KPU Goes To Campus: Sosialisasi Pendidikan Pemilih dan Partisipasi Masyarakat untuk Pilkada Yang Akan Datang

KPU Goes To Campus: Sosialisasi Pendidikan Pemilih dan Partisipasi Masyarakat untuk Pilkada Yang Akan Datang

Kamis (12/3/2020) kemarin KPU Kabupaten Kuningan melakukan kunjungan ke STKIP Muhammadiyah Kuningan. kegiatan tersebut merupakan kegiatan Sosialisasi Pendidikan Pemilih dan Partisipasi Masyarakat yang diberi nama “KPU Goes to Campus”.  Hadir dalam giat tersebut Ketua KPU Asep Z. Fauzi, S.Pd.I., Komisioner Divisi SDM dan Parmas Dudung Abdi Salam, M.Pd., Komisioner Divisi Teknis Penyelenggaraan Maman Sulaeman, S.Hum., jajaran Sekretariat KPU Kabupaten Kuningan.

Kegiatan tersebut digelar di Gedung C lantai 3 Kampus STKIP Muhammadiyah Kuningan dengan diikuti langsung oleh 200 mahasiswa yang merupakan representasi dari 6 (enam) program studi yang ada di STKIP Muhammadiyah Kuningan, dengan menghadirkan narasumber Maman Lukmanulhakim, M.Ag., yang merupakan akademisi UIN Sunan Gunung Djati Bandung.

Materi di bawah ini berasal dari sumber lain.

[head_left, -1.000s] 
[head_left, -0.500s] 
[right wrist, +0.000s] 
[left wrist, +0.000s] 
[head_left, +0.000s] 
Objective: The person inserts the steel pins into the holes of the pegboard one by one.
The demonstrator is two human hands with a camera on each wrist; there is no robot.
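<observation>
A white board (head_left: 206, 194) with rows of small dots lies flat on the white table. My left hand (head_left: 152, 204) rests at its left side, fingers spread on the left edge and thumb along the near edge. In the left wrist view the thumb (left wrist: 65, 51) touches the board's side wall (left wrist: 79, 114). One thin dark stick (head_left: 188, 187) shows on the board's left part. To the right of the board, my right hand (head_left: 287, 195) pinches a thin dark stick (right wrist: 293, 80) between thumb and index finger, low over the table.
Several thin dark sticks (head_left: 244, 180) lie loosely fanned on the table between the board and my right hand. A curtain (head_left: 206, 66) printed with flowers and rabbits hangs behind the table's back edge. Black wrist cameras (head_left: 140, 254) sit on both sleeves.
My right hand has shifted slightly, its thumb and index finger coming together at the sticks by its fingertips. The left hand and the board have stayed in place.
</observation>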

Ketua KPU Kab. Kuningan Asep Z. Fauzi, S.Pd.I., dalam sambutannya menyampaikan, kegiatan kali ini dalam rangka mengajak civitas akademika STKIP Muhammadiyah Kuningan untuk memaknai pentingnya penanaman nila-nilai budaya demokrasi di negeri ini, sehingga mahasiswa bisa terlibat aktif dalam proses demokratisasi di Kab. Kuningan.

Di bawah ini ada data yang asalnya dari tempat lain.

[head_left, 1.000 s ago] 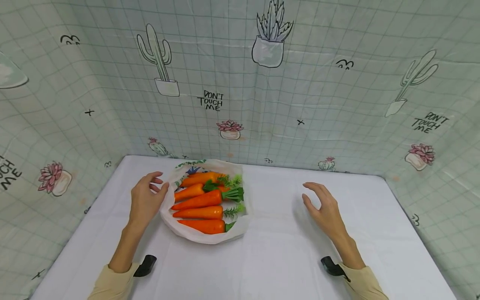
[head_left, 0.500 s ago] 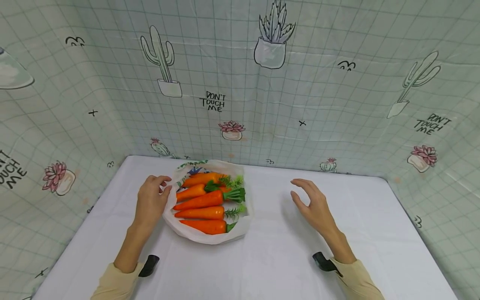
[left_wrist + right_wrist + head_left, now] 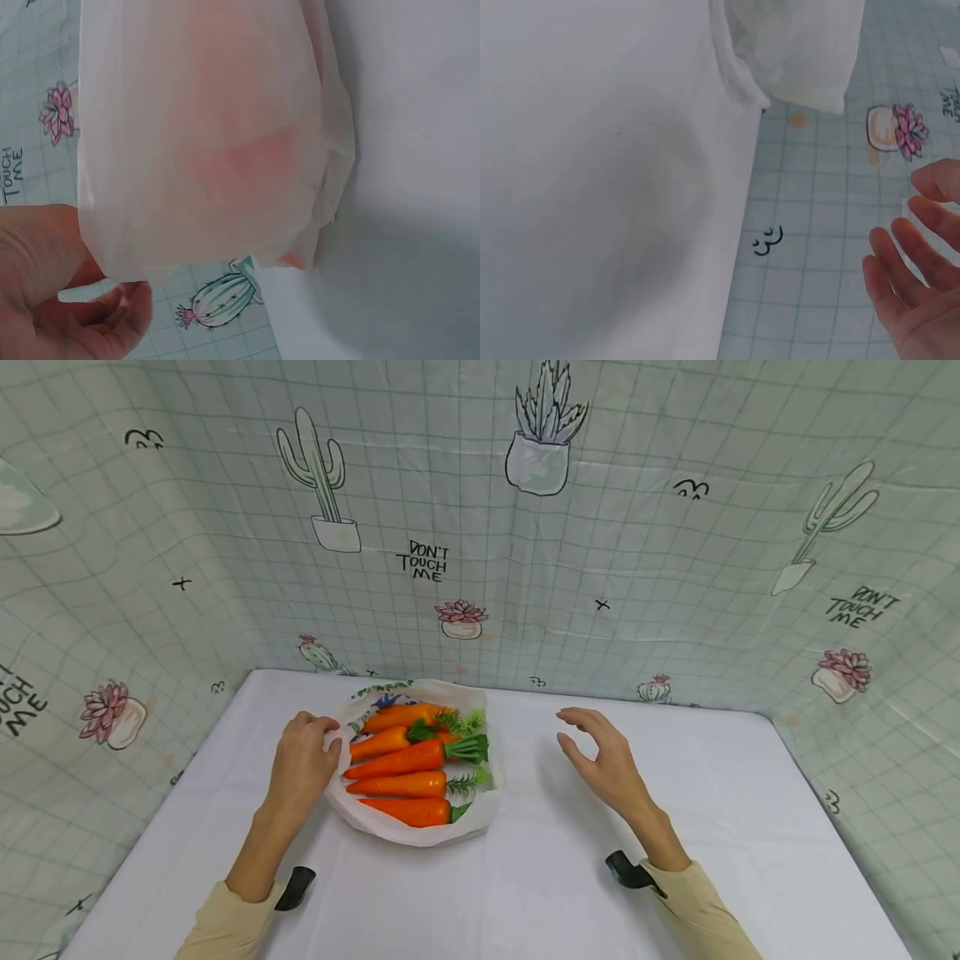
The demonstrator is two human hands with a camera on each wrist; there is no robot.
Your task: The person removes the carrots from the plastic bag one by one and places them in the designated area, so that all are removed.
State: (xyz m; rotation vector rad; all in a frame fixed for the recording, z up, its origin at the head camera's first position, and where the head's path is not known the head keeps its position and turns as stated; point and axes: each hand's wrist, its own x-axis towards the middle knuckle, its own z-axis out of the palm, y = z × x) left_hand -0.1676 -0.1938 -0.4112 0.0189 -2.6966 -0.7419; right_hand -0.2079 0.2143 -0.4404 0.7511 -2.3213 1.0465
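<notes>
1. Surface (image 3: pixel 495 893): smooth, matt, faintly creased like cloth.
2. Carrots (image 3: pixel 396 762) near the surface's back edge: smooth, glossy, plastic-looking.
3. Bag (image 3: pixel 397 836) around them: thin, matt, translucent, softly creased.
4. Curtain (image 3: pixel 660 572) beyond the back edge: matt, wrinkled cloth.
5. Sleeves (image 3: pixel 232 920) toward the front edge: matt cloth.

Head camera: worn by the person, set high, facing forward and down; widest and farthest view, spanning table (image 3: pixel 540 877), bag (image 3: pixel 390 833), patterned cloth (image 3: pixel 675 552) and both hands.
Left wrist camera: picture turned sideways; close on the bag's outer side.
Right wrist camera: also sideways; farther from the bag, facing table and cloth.
Shared by both wrist views: bag, table, cloth.
</notes>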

Oleh karena itu masyarakat kampus sangat berpengaruh positif terhadap pengamalan nilai-nilai berdemokrasi, “sistem demokrasi di negeri ini akan bagus jika dijalankan oleh orang-orang yang paham akan pentingnya nilai demokrasi”, ungkap Asep Z. Fauzi yang akrab disapa Asfa.

Dodi Akhmad Haerudin, M.Pd.I, mewakili sambutan atas nama lembaga STKIP Muhammadiyah Kuningan mengucapkan terimakasih atas kepercayaan yang sudah terjalin baik dengan KPU selama ini, Dodi berharap kedepan selalu terbangun sinergi antara KPU dan STKIP Muhammadiyah Kuningan, “dan KPU terbuka memberi peluang kepada generasi muda dalam hal ini civitas akademika untuk ikut terlibat sebagai penyelenggara ad hoc pada Pemilihan Umum mendatang”, pungkasnya.

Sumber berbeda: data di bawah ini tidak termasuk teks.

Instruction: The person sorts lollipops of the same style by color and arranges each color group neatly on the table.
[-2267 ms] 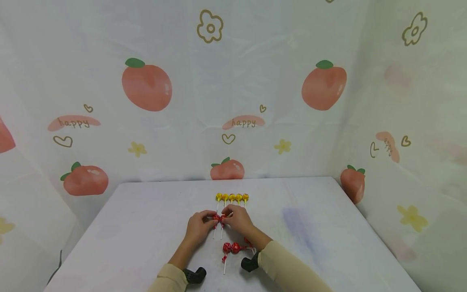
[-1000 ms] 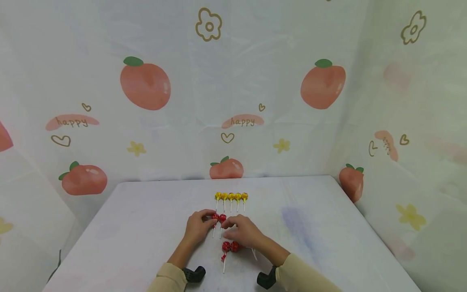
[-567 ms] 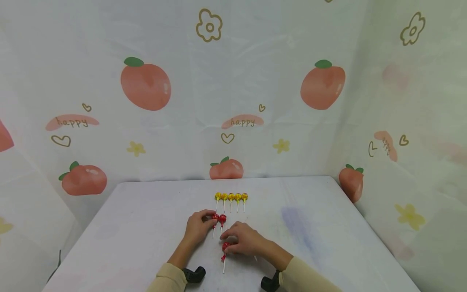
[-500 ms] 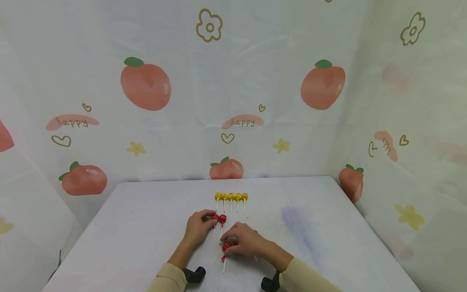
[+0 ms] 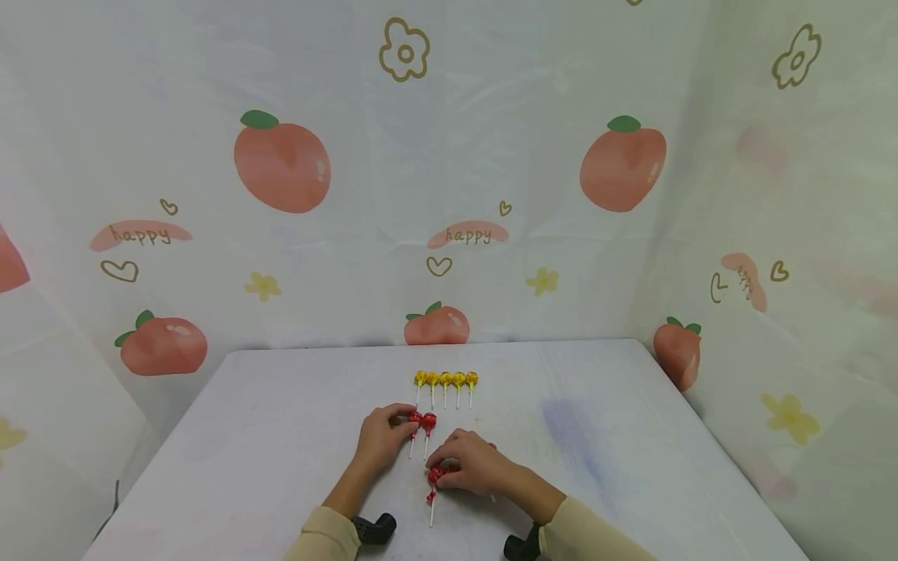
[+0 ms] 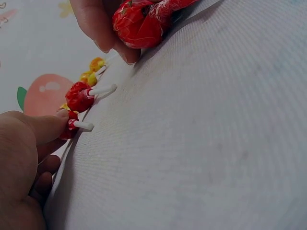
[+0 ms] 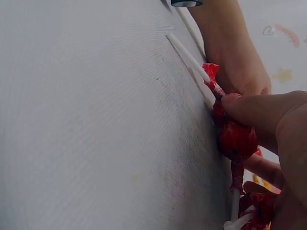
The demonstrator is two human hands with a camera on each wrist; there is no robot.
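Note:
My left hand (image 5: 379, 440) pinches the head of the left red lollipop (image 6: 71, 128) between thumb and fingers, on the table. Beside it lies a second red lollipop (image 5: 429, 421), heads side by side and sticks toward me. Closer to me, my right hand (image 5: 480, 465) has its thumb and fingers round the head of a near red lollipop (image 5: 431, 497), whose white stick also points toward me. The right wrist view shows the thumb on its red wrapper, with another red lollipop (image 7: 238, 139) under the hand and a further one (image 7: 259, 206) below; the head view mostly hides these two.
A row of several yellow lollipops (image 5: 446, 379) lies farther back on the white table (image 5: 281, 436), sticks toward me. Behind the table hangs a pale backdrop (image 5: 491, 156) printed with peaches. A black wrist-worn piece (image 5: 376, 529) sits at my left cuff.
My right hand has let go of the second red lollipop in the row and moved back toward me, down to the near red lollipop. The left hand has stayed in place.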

Pada sesi inti Goes To Campus Maman Lukmanul Hakim, M.Ag. dalam pemaparan materinya lebih menjelaskan tentang historis demokrasi semenjak pergulatan manusia di Yunani kira-kira 500 tahun Sebelum Masehi, dimulai dengan sekelompok kecil manusia di Yunani yang mulai mengembangkan sistem pemerintahan yang ideal dengan memberikan kesempatan kepada publik untuk ikut serta dalam merancang keputusan.

Maman Lukmanul Hakim yang biasa di sapa Kang Lucky menegaskan, “bahwa kemajuan demokrasi di Indonesia baru berjalan baik setelah masa reformasi tahun 1998”.